Tanpa perlu dijelaskan lagi, karena menggunakan angka referensi yang sama, maka umur Fulan adalah 63 plus bonus 5 atau 68 tahun.
Sekali lagi, itu semua dilakukan dalam suasana gurauan. Karena sesungguhnya mati itu kapan saja. Mati muda bahkan di usia anak-anak pantas. Mati tua apalagi.
Menyembah Tanpa Jeda.
Ibadah wajib tidak mengenal masa reses. Sholat lima waktu tidak boleh ditinggalkan walaupun hanya 1 sholatan. Tidak bisa sholat berdiri lakukan dengan duduk. Tidak bisa sholat duduk lakukan dengan berbaring. Tidak bisa sholat berbaring lakukan dengan isyarah. Kalau isyarah pun sudah tidak bisa, berarti orang itu sudah tinggal jasad tanpa roh.
Taat kepada orang-tua tidak mengenal jeda. Dalam situasi dan kondisi apapun, sepanjang tidak memerintah syirik kepada Allah, orang tua wajib dita’ati. Wa wasshoinal insaana bi waalidaihi husna – dan berwasiat kami Allah kepada manusia untuk berbuat baik kepada kedua orang-tua.
Boro-boro mengejek dan berkata sinis apalagi kotor, mengatakan “uffin” alias “ah” dalam bahasa kita saja, dilarang. Walaa taqullahumaa uffin – dan janganlah berkata kepada kedua orang tua “ah!”.

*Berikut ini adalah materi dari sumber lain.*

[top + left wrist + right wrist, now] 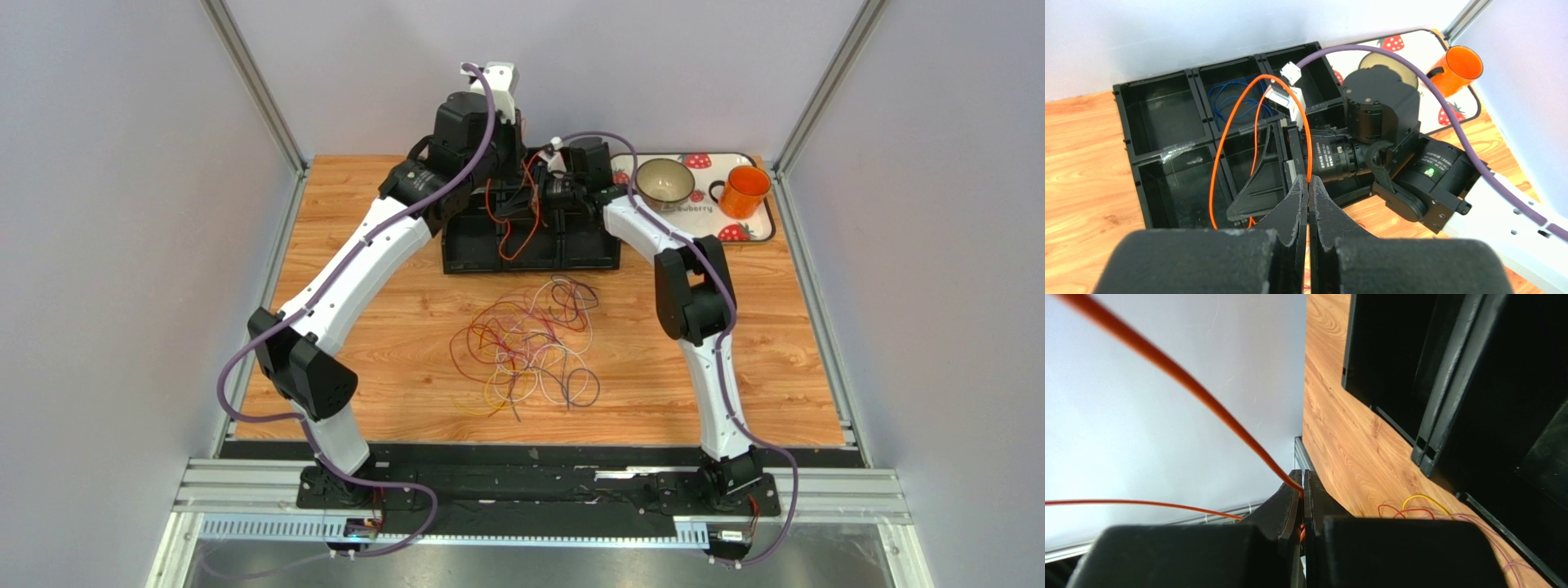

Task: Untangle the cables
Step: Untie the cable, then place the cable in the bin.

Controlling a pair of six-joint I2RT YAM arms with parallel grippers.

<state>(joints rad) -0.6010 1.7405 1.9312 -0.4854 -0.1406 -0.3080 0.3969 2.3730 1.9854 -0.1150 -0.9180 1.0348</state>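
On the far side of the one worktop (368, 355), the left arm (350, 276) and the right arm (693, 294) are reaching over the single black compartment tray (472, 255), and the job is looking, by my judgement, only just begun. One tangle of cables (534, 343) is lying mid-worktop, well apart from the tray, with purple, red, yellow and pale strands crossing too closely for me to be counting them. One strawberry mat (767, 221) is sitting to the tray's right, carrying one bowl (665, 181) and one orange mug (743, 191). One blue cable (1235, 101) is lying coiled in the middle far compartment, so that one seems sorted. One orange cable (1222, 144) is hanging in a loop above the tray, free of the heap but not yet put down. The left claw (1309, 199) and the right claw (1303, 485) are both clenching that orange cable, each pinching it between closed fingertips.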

Mengapa tidak boleh mengenal jeda?
Karena jika maut datang menjemput pada saat sedang istirahat full tidak sholat lima waktu sehari saja, misalnya, maka matinya didalam dosa akbar. Man tarokaha faqod kafaro – barangsiapa yang meninggalkan sholat, maka orang itu sudah kufur. Na’uudzu billaah.
Karena ketika maut datang menjemput pada saat sedang bermasalah dengan orang tua, maka matinya didalam mega dosa. Ridlor robbii fii ridlol waliid wa sakhotor robbii fii sakhotol waliid – ridlo Allah bersama ridlo orang-tua dan murka Allah bersama murka orang-tua. Cukuplah Alqomah, seorang sahabat yang hampir saja dibakar karena sakratul mautnya lama sekali, hanya gara-gara ibunya sakit hati, dan belum memaafkannya.
Karena demikian besarnya resiko jeda dalam ibadah, buat apa coba-coba melakukannya? Karena yang jadi pertanyaan besar adalah: apakah saat jeda ibadah itu bisa bebas dari kematian? Bagaimana jika pada saat jeda ibadah tiba-tiba mati datang menjemput?
Jadi untuk apa lagi berani tidak taat kepada Allah, kepada Rasul, kepada Umaro dan kepada orang-tua, walaupun hanya sesaat? Fa aina tadzhabuun? Kemana engkau hendak pergi?